WORK INSTRUCTIONS ▸ An exact copy of all the data is needed, with every picture left out.
:: THE INPUT
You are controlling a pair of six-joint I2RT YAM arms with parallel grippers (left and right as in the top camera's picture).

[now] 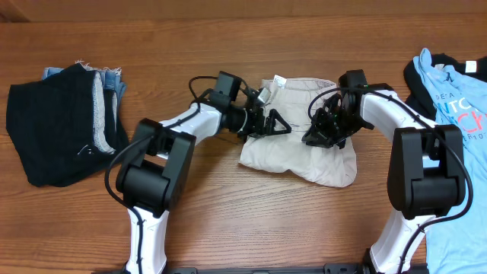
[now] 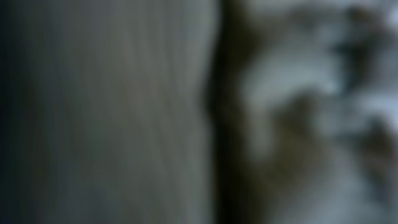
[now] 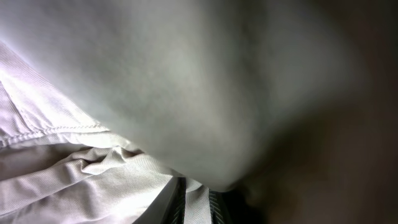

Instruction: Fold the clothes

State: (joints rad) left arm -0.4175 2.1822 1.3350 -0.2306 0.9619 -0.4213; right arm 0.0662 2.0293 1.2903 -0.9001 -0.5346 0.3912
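Find the wooden table (image 1: 228,228) under both arms. At its left end you see a stack (image 1: 53,122) of black and denim garments. The beige shorts (image 1: 304,156) lie crumpled at centre, between the arms, waistband toward the far edge. A light blue shirt (image 1: 456,99) lies at the right end. The left gripper (image 1: 278,124) sits at the shorts' left edge, fingers spread apart. The right gripper (image 1: 323,133) pinches a fold of the shorts.

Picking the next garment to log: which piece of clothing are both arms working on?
The beige shorts in the middle; the dark pile sits far left and the light blue shirt far right, neither reached.
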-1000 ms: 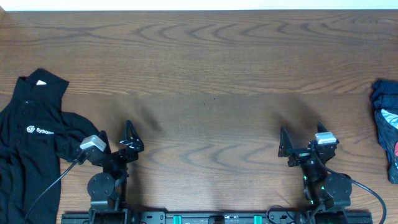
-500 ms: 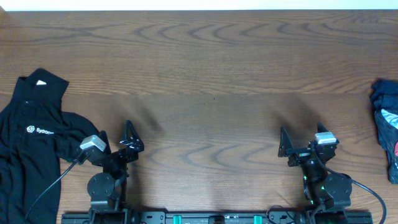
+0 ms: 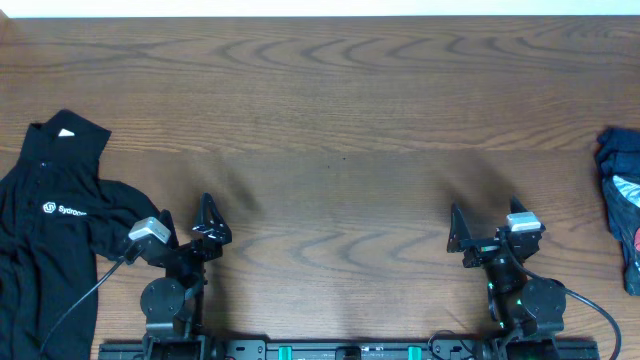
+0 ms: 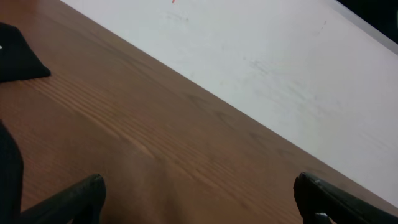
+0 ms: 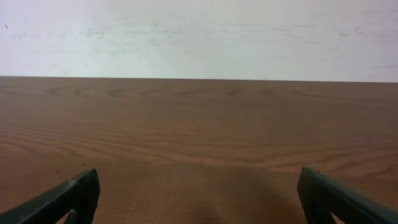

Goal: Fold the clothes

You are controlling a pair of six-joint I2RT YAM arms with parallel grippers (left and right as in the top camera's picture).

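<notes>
The only writing that could be read was a small white logo point(image 3: 64, 210) on the chest of the black collared shirt point(image 3: 40, 265) at the left of the surface point(image 3: 340, 110). It was a round emblem followed by letters resembling "Sydro", the rest hidden by cloth.

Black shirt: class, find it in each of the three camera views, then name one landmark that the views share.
Overhead: the black shirt lies at the left edge.
Left wrist: a corner of it shows at the upper left.
Right wrist: not in it.
Shared landmark: the wooden table.
</notes>
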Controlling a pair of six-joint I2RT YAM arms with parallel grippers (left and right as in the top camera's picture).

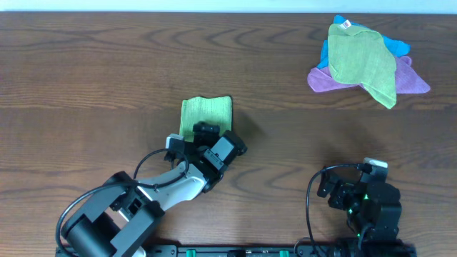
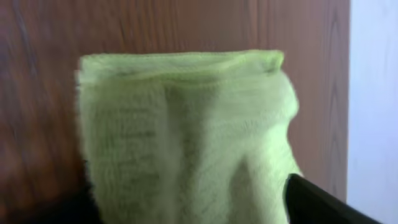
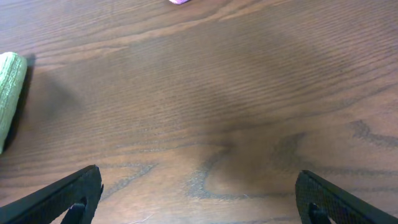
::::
COMPLETED TASK ▸
You are controlling a pair of six-joint I2RT YAM arms with parallel grippers (left and right as in the top camera's picture).

[now] 
[now] 
[now] 

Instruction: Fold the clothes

State: (joints rad) left arm -0.4175 2.1822 1.3350 -0.2306 0.9619 -0.4213; right arm 0.0662 2.0293 1.2903 -0.9001 -0.5346 0.3912
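Find the wooden table (image 1: 228,228) under both arms. At its left end you see a stack (image 1: 53,122) of black and denim garments. The beige shorts (image 1: 304,156) lie crumpled at centre, between the arms, waistband toward the far edge. A light blue shirt (image 1: 456,99) lies at the right end. The left gripper (image 1: 278,124) sits at the shorts' left edge, fingers spread apart. The right gripper (image 1: 323,133) pinches a fold of the shorts.

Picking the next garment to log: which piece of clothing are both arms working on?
The beige shorts in the middle; the dark pile sits far left and the light blue shirt far right, neither reached.
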-1000 ms: 
-500 ms: 
+0 ms: 
+0 ms: 
+0 ms: 

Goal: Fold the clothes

You are controlling a pair of six-joint I2RT YAM arms with parallel grippers (left and right as in the top camera's picture).

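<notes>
The only writing that could be read was a small white logo point(image 3: 64, 210) on the chest of the black collared shirt point(image 3: 40, 265) at the left of the surface point(image 3: 340, 110). It was a round emblem followed by letters resembling "Sydro", the rest hidden by cloth.

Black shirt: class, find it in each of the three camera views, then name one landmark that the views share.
Overhead: the black shirt lies at the left edge.
Left wrist: a corner of it shows at the upper left.
Right wrist: not in it.
Shared landmark: the wooden table.
</notes>
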Controlling a pair of six-joint I2RT YAM arms with parallel grippers (left and right as in the top camera's picture).

This response is done.